Published: Reversing and Remanding
Pinkhasov appealed FC’s Order holding that he entered a legally valid de facto marriage with Petocz, arguing that parties were never validly married because they did not meet requirement of Kentucky statutes for same and that “de facto” marriage is synonymous with “common law” marriage which is prohibited in Kentucky.
The parties, both foreign citizens, due to their concerns with immigration and the future potential for gaining citizenship through marriage to American citizens, opted to marry each other but not obtain a marriage certificate. Instead, they participated in a purely religious marriage ceremony celebrated by their rabbi before a gathering of family and friends. At their request, their rabbi solemnized the marriage ceremony solely in accordance with the laws of their Jewish faith, but with no reference to, witnessing, or certification of, a civil marriage. Also at their direction, their rabbi did not sign or file certification or recording of any marriage ceremony with any civil authority. They subsequently lived together as a family and Petocz gave birth to a son. Prior to the demise of their relationship, they held themselves out to their community as husband and wife.
Based on these facts, FC determined the parties had established a valid “de facto marriage” under Kentucky law.
In Kentucky, a legally valid civil marriage unites one man and one woman in a particular state, condition, or relationship for life pursuant to all statutory requirements as interpreted and applied by relevant case law. Kentucky law favors marriage, and where there is evidence of a marriage ceremony, the marriage is presumed to be valid. However, if there is evidence of invalidity, the presumption disappears and the issues must be decided on the evidence.
KRS 402.080 requires that the parties intending to marry must first obtain a marriage license from the county clerk and then must be married by a person believed in good faith to be authorized to perform the marriage. The parties entering marriage must strictly comply with these requirements in order to have a valid marriage. Here, though a purely religious marriage ceremony was solemnized by the parties’ rabbi, the uncontroverted proof established that no marriage license was ever obtained, and CA held that, on that basis alone, any presumption of a legally valid civil marriage is entirely negated.

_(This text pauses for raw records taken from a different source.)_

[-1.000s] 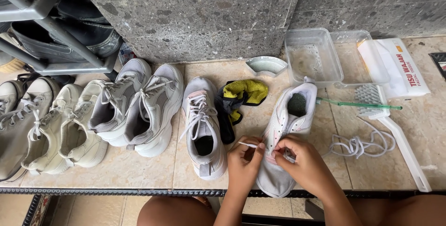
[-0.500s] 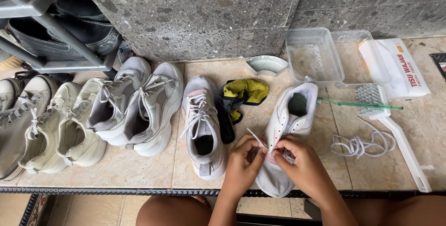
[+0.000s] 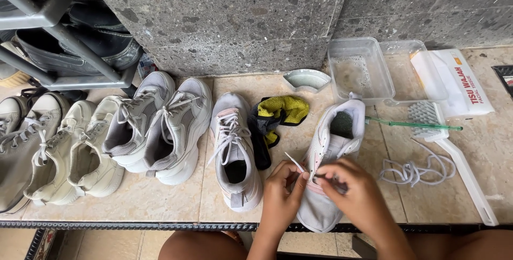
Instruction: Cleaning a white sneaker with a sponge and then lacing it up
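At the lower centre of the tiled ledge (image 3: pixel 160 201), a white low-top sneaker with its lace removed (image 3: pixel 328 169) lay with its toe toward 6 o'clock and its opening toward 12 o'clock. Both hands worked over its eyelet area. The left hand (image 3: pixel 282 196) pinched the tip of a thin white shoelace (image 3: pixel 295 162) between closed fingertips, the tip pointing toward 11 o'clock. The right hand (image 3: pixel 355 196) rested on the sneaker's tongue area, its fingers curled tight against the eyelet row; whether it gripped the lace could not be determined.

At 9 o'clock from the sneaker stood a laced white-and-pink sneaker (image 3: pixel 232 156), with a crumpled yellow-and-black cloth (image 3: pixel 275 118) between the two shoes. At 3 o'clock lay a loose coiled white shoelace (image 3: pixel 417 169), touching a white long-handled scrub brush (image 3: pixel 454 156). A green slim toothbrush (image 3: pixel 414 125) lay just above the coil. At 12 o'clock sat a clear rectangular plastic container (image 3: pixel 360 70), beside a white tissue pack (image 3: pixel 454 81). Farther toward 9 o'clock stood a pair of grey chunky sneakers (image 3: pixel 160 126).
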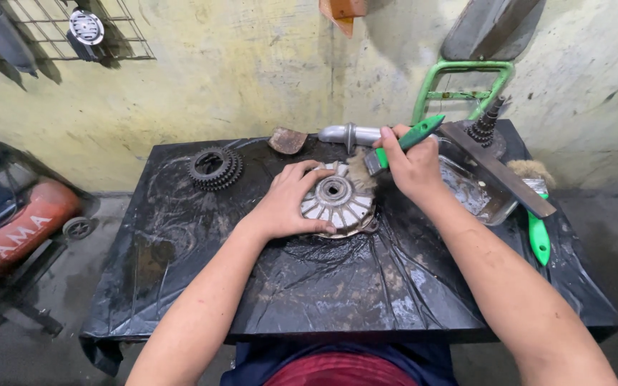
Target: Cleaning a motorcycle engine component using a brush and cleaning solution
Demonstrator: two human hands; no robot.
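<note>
- Counter [180, 286]: black plastic sheet, wet and grimy.
- Round finned metal hub [337, 204] lies mid-counter, being scrubbed clean.
- Left hand [284, 204] clamps its rim, steadying it.
- Right hand [413, 168] grips a green-handled brush [402, 143], bristles on the hub's far edge; the next stroke likely needs the hub turned.

A round ribbed grey metal hub [337, 200] lies flat on black sheeting; green-handled brush [395, 146] bristles touch its rim.
</note>
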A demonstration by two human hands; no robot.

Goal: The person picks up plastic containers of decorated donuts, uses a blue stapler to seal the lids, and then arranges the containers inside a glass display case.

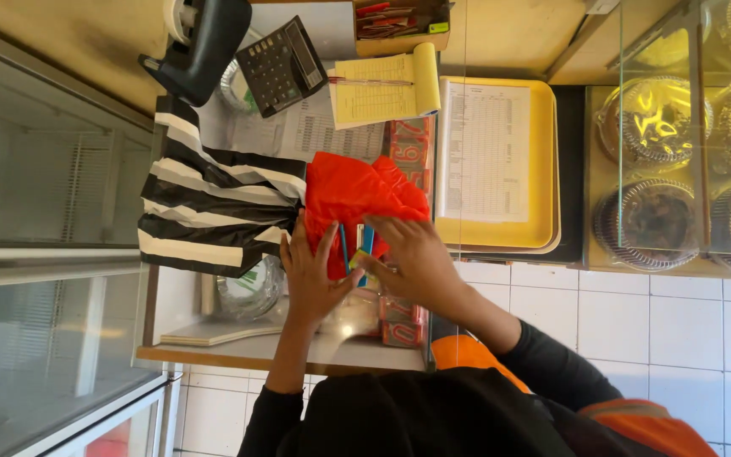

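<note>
Both hands (365, 271) at red bag (353, 193) (open).

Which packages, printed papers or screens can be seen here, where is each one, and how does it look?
Red bag: centre, crumpled, both hands on it.
Striped bag: left, black and white.
Calculator: top, dark, tilted.
Notepad: beside it, yellow.
Printed sheet: white, lying in the yellow tray.
</note>
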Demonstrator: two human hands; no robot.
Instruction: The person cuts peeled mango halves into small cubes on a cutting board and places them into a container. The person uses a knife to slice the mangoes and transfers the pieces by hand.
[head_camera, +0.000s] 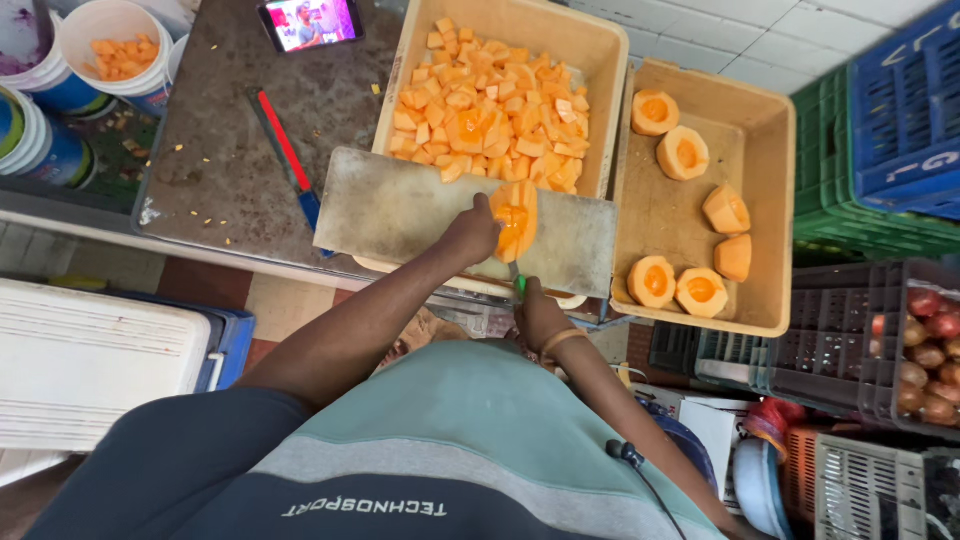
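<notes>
A grey cutting board (400, 210) lies across the near edge of a tan tub (400, 80) full of orange melon cubes (490, 110). On the board's right part sits a cut piece of orange melon (518, 220). My left hand (470, 235) presses on its left side. My right hand (535, 312) grips a green-handled knife (517, 282) whose blade runs up into the melon piece.
A second tan tub (660, 215) at the right holds several peeled melon halves (683, 153). A red and blue tool (285, 150) and a phone (310, 22) lie on the metal table. White buckets (110, 45) stand at upper left; crates of fruit (915, 345) at right; a white cooler (85, 360) at lower left.
</notes>
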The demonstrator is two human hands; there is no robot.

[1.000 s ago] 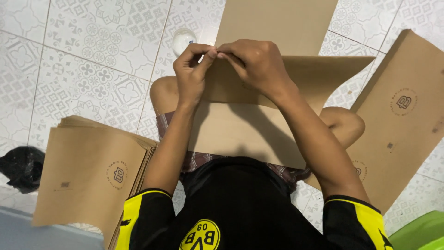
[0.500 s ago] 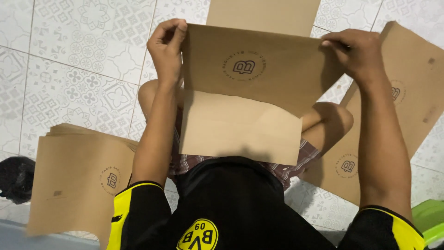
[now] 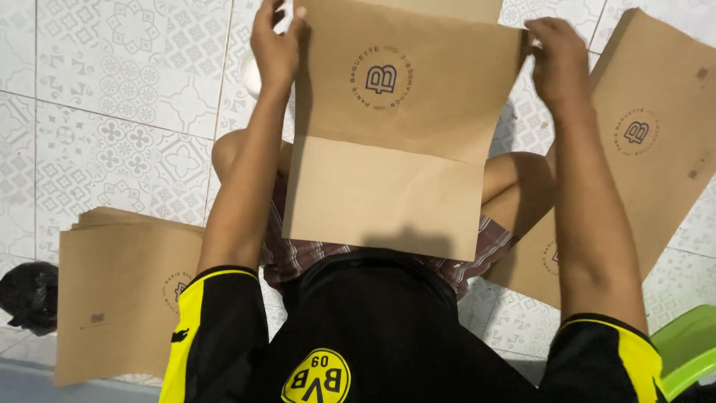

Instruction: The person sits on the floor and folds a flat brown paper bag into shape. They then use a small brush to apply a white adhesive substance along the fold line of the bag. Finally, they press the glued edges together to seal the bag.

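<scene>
Two bare hands, left hand (image 3: 277, 46) and right hand (image 3: 556, 61), are seen pinching the upper corners of a brown paper sheet (image 3: 395, 142) held over the lap, where an uneven pull could skew its fold or tear it.

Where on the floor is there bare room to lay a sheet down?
Bare tile lies upper left, bordered by the left hand and the paper stack below. The right is crowded: sheets beside the right hand cover the floor, with a green stool at the corner.
</scene>
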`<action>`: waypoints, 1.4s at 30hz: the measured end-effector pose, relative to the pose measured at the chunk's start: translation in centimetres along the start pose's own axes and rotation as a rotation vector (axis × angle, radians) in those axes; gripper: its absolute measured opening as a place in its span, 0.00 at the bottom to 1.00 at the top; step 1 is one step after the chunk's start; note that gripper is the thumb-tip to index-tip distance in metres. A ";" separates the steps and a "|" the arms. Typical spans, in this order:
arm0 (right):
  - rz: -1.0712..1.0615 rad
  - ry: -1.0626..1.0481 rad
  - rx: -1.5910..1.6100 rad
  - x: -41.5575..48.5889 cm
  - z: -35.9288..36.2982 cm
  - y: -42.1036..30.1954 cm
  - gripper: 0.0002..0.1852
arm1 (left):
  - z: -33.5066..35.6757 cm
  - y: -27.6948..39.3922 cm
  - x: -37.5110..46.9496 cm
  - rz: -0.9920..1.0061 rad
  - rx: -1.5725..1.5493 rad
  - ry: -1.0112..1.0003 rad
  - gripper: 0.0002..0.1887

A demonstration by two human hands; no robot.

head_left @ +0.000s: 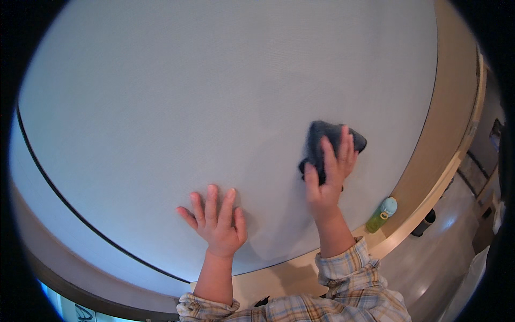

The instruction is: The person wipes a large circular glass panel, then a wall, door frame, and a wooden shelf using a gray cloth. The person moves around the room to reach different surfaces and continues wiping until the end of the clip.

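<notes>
A large, smooth, pale grey panel (225, 100) fills most of the head view. Fingers spread, my left hand (223, 225) rests against its lower part and holds nothing. To the right and higher up, my right hand (332, 173) presses a dark grey cloth (322, 133) against the panel. The cloth is bunched under the palm and fingers, and its lower part is partly hidden by them. Both hands come out of rolled plaid sleeves.
A green bottle with a light blue lid (380, 215) stands on the light wooden ledge (297, 277) at the lower right. Beyond the ledge, a dark bin-like container (424, 223) stands on the shiny floor. A black seam (72, 209) curves along the left.
</notes>
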State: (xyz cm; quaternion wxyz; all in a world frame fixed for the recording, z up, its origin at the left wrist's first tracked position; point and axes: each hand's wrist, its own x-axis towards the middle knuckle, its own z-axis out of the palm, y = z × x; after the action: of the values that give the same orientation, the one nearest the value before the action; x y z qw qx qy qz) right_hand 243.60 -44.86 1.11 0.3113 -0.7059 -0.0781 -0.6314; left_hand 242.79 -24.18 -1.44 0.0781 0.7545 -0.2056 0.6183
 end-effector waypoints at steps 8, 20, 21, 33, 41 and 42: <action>-0.274 -0.112 -0.089 2.7 -1.6 0.8 0.22 | 1.6 4.4 5.0 0.149 -0.010 -0.038 0.19; 0.024 0.155 -0.016 3.9 -2.8 5.4 0.26 | 2.2 5.3 5.1 0.210 -0.045 -0.033 0.17; 0.040 0.183 -0.009 4.0 -2.3 4.8 0.26 | 2.3 5.3 5.0 0.210 -0.063 -0.041 0.18; -0.438 -0.140 -0.036 3.9 0.7 -3.4 0.16 | 3.0 4.6 3.2 0.169 -0.373 0.074 0.20; -0.305 -0.178 -0.175 4.5 -1.9 1.5 0.25 | 3.1 4.7 3.5 0.255 -0.303 0.053 0.22; -0.283 -0.081 -0.150 4.8 -2.2 2.4 0.25 | 3.1 4.7 3.5 0.259 -0.323 0.062 0.21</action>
State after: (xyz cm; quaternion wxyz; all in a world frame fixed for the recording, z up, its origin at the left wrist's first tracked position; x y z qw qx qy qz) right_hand 243.86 -49.31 4.85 0.1622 -0.7341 -0.1422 -0.6439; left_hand 244.17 -30.28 0.63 0.1243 0.6801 -0.3947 0.6052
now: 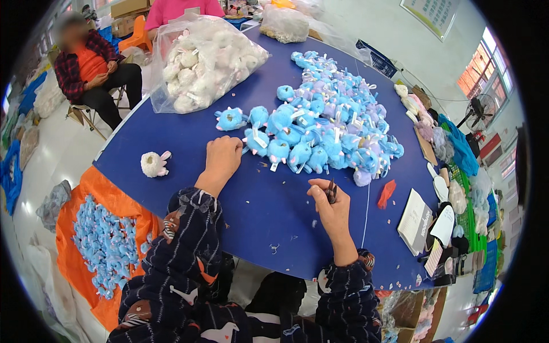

CA held that a “de facto marriage” is synonymous with a common-law marriage. Kentucky does not grant legal recognition to common-law marriages formed in Kentucky. Thus, CA held that no legally valid civil marriage was ever established between the parties simply because of their religious expressions, public representations, and living arrangements. CA noted that Kentucky’s refusal to recognize common-law marriage may not be circumvented by simply appending to that relationship the alternative legal appellation of “de facto marriage.” Reversed and remanded.